I'm obsessed with Susie Larson's daily radio show. I download nearly every episode. She begins each show by asking her guest, "So what's God been speaking to you lately?" I pondered that question and thought I'd write about it. One of the many things I love about my walk with Jesus is how He works on my spiritual growth and maturity. No matter how long I live on this earth, as long as I'm pursuing Him I will always have room to grow in my faith. As I'm faced with challenges in this earthly life I will continue to learn more and more about God's character. It truly fills me with joy to know I'll never be done growing and maturing in my faith. It's why my favorite bible verse is Philippians 3:14, "I press on to reach the end of the race and receive the heavenly prize for which God, through Christ Jesus, is calling us." In my Good News bible it shows a picture of a stick man running a race and it uses the word run. I can literally picture myself as this stick person, running my race everyday, and failing miserably because of sin, but getting up each and every day knowing full well I'm not worthy but because of what Jesus did on the cross I get to run my race and pursue Him.
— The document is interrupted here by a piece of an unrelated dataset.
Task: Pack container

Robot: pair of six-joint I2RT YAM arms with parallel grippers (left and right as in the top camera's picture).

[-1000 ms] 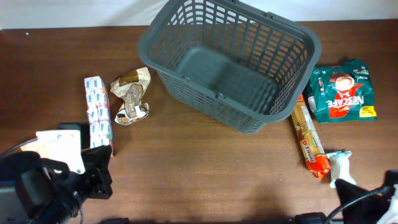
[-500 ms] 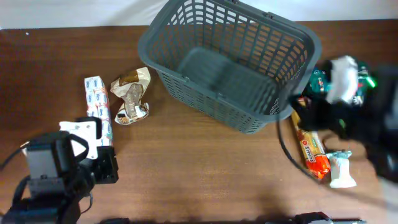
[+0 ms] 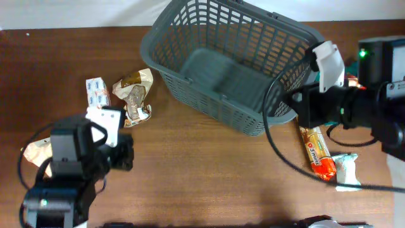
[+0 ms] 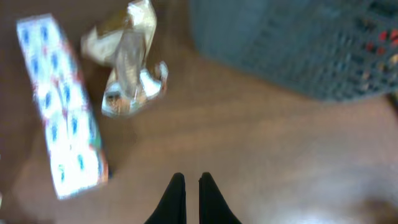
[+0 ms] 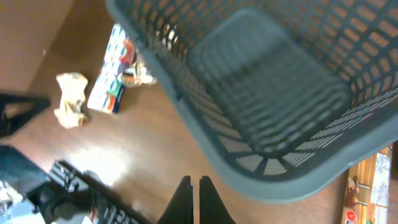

I've struggled with fear and questioning God for years. Questions such as why didn't He heal my friend (My dear friend, Angie, who passed away 2 weeks ago). Why is my mom declining so rapidly? Her healing doesn't quite look like I wanted it to look 5 years later. If I'm honest my biggest fear is something happening to my boys. In my sick head I try to think of scenerios where I could possibly lose them because as I've written before, it's the things you don't see coming that hit you the hardest. If I've thought about it, then it won't come to fruition because I've already thought of it. Crazy and exhausting, right? The Lord has really been working with me on this. His patience and mercy continue to amaze me. I've thought of Job many times. At the end of Job the Lord asks him what seems to me are a million questions. Did you create the heavens? Did you create the ocean? And the inquiry goes on and on. Of course Job had to answer No to every single one of God's questions. The simple fact is God is God and I'm not. Recently I read what was probably one of the best and most profound books I've ever read. It was a memoir written by Joe Anderson. I won't go into a summary of the book but if you want to read about a man who has been struck by tradegies and how God loved him but also molded him into who he is today, read the book. I was riveted (and you know I don't use that word very often). At the end of the his book he said he has ambidextrous faith. Mr. Anderson defines it as taking the blessings of God in one hand and life's heartaches in the other. It's trusting God to use both to equip us to accomplish His will.
When I look back at my hardships, the most difficult times have all occurred within the last 7 years. During my hard seasons I can pin point exactly how God worked and how He blessed me along the way. I am more spiritually mature today than I was 7 years ago and it's because of God's faithfulness during those seasons. God never promised us an easy life. But He sent his only son so that we may have life and have it to the fullest. John 10:10, "The thief comes only to steal and kill and destroy; I have come that they may have life and have it to the full."